Exercise requirements
The data below holds a line containing "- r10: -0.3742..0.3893" and a line containing "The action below"; please quote exactly those two lines and every line between them, and nothing else.

(Data extracted from a collection)
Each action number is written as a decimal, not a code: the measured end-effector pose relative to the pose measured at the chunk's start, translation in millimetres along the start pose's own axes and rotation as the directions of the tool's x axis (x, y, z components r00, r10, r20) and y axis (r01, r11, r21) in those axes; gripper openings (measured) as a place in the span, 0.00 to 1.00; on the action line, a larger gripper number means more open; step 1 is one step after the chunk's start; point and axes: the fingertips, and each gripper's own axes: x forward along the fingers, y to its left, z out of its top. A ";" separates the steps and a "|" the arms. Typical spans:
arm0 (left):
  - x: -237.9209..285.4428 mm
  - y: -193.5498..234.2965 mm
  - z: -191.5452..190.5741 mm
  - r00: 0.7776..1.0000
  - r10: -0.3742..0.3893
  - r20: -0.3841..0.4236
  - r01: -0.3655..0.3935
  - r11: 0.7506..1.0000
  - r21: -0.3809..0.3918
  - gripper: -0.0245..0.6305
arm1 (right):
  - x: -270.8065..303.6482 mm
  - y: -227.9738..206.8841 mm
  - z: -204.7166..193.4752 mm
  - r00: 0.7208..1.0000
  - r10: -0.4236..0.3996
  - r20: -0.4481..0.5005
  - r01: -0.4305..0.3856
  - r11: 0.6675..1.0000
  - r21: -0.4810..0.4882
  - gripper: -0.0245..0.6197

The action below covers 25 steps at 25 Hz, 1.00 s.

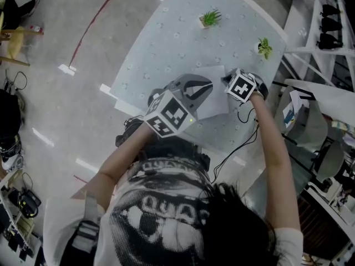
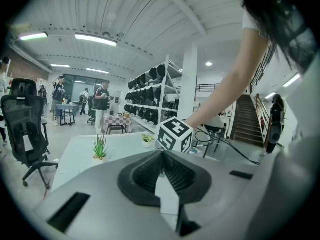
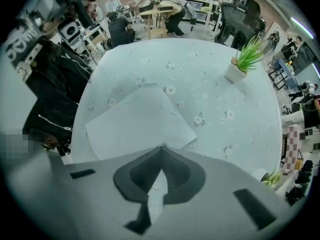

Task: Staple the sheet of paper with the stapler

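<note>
The sheet of paper [image 3: 135, 121] is smooth and matt white, on a pale flower-printed tablecloth [image 3: 215, 79]. The left gripper [image 2: 161, 151] and right gripper [image 3: 161, 148] have matt grey plastic shells with ribbed black pads [image 2: 145, 173]. The floor [image 1: 61, 98] shines glossy.

The person wore a white short-sleeved T-shirt [image 1: 166, 220] with a bold black-and-white graphic print, a grey strap [image 1: 84, 234] over the left shoulder, and had black hair [image 1: 238, 226]. The left tool [image 2: 161, 153] and the right tool [image 3: 161, 148] each had a smooth grey plastic shell with a dark, ribbed, teardrop-shaped recess around the jaws. Each also carried a white cube [image 1: 169, 115] with black square markers, and a thin black cable [image 1: 244, 143] hung from the right one.
</note>
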 end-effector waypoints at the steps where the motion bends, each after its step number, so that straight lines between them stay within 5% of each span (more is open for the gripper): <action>1: -1.9 1.2 1.0 1.000 0.004 0.001 -0.004 1.000 0.003 0.06 | -0.3 0.2 0.0 1.000 -0.003 0.005 0.003 1.000 -0.002 0.04; 8: -25.4 6.3 5.3 1.000 0.011 -0.003 -0.011 1.000 0.028 0.06 | -5.0 2.6 -3.3 0.996 -0.050 0.073 0.049 0.999 0.016 0.04; 16: -49.0 8.2 -1.9 1.000 0.010 -0.028 -0.009 0.999 0.038 0.06 | -18.9 6.5 -6.7 0.975 -0.134 0.175 0.099 0.975 0.197 0.04; 25: -60.7 -0.7 -5.7 0.996 -0.076 -0.039 0.079 0.995 0.069 0.06 | -50.9 30.1 16.1 0.888 -0.320 0.330 0.138 0.870 0.474 0.04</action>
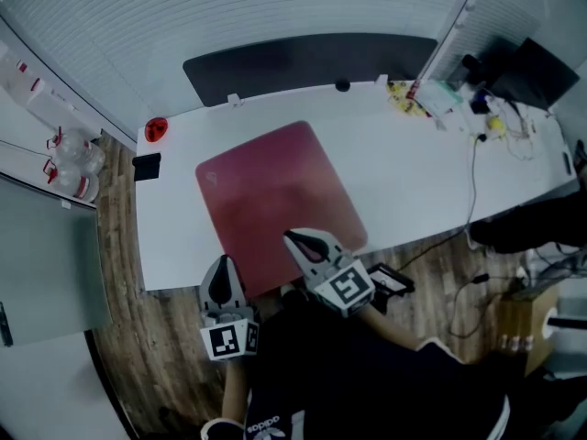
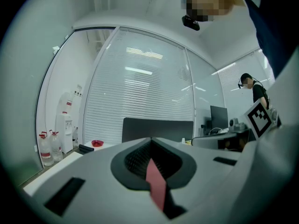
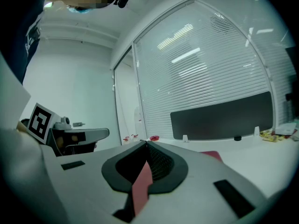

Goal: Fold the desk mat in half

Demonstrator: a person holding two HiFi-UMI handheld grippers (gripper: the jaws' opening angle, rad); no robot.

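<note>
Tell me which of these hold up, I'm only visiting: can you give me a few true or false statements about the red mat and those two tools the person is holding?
1. The desk mat is red and lies on a white table. True.
2. The desk mat is already folded in half. False: it lies spread flat in a single layer.
3. The left hand-held gripper and the right hand-held gripper each pinch the mat's near edge. True: a red strip shows between each one's closed jaws.
4. A small red object sits at the table's near right corner. False: it sits at the far left corner.
</note>
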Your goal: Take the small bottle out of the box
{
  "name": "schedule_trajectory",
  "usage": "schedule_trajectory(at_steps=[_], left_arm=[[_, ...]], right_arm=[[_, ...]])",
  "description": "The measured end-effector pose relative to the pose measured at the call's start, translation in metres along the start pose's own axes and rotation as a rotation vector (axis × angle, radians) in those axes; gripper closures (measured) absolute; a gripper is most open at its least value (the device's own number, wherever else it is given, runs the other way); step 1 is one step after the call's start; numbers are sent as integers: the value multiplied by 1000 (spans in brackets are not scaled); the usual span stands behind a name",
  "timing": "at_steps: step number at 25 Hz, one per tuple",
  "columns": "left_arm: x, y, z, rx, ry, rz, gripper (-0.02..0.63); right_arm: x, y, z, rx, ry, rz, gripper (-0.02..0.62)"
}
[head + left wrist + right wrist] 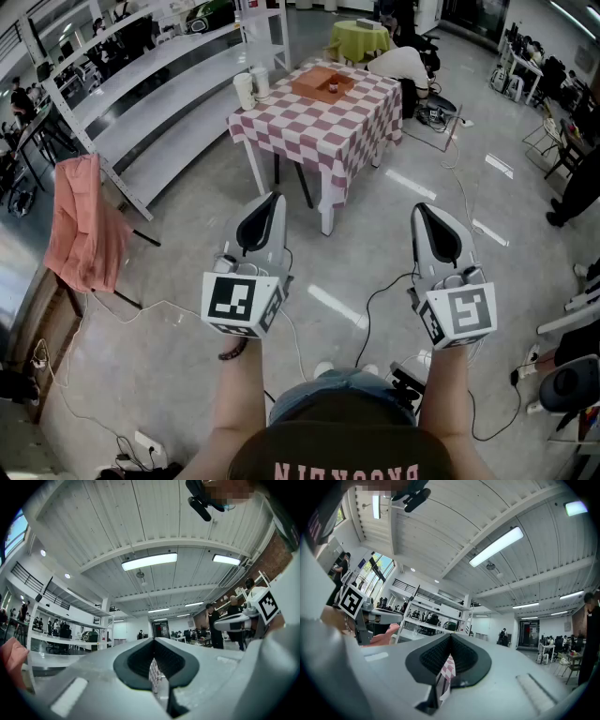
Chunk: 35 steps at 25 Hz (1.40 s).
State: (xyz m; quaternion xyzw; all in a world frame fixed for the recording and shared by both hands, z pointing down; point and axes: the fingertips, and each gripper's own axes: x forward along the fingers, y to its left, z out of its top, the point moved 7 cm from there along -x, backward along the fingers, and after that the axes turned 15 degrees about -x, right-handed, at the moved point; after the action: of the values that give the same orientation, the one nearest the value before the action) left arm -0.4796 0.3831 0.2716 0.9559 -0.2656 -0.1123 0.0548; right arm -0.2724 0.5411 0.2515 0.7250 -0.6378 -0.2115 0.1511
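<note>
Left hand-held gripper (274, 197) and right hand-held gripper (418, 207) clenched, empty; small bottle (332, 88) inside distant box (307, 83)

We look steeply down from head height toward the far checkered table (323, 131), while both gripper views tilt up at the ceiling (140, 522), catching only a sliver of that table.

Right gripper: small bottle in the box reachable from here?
Probably not yet. The right gripper, jaws shut, sits far short of the small bottle in the box on the table. Bare floor between, nothing blocking; stepping closer should fix it.
</note>
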Motion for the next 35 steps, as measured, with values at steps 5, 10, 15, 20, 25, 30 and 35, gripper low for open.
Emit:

Written response
  - r10: -0.3742..0.3893
  - r20: -0.3841..0.4236
  - r01: -0.3655..0.3935
  - r11: 0.7506..1.0000
  - r21: -0.3809..0.3918
  - gripper: -0.0245..0.6305
arm1 (right):
  - x: -270.8065..303.6482 mm
  - y: -227.9738..206.8841 mm
  - z: -204.7166..193.4752 mm
  - r00: 0.7208..1.0000
  - r10: -0.4236..0.3996
  - r20: -0.4481..0.5005
  - r01: -0.4305..0.3856
  - r11: 0.6675..1.0000
  - r21: -0.4810..0.4882
  - gripper: -0.0245..0.6197

The action below covers 25 steps at 25 Hz, 1.00 s.

Nothing else is needed to complete the exercise.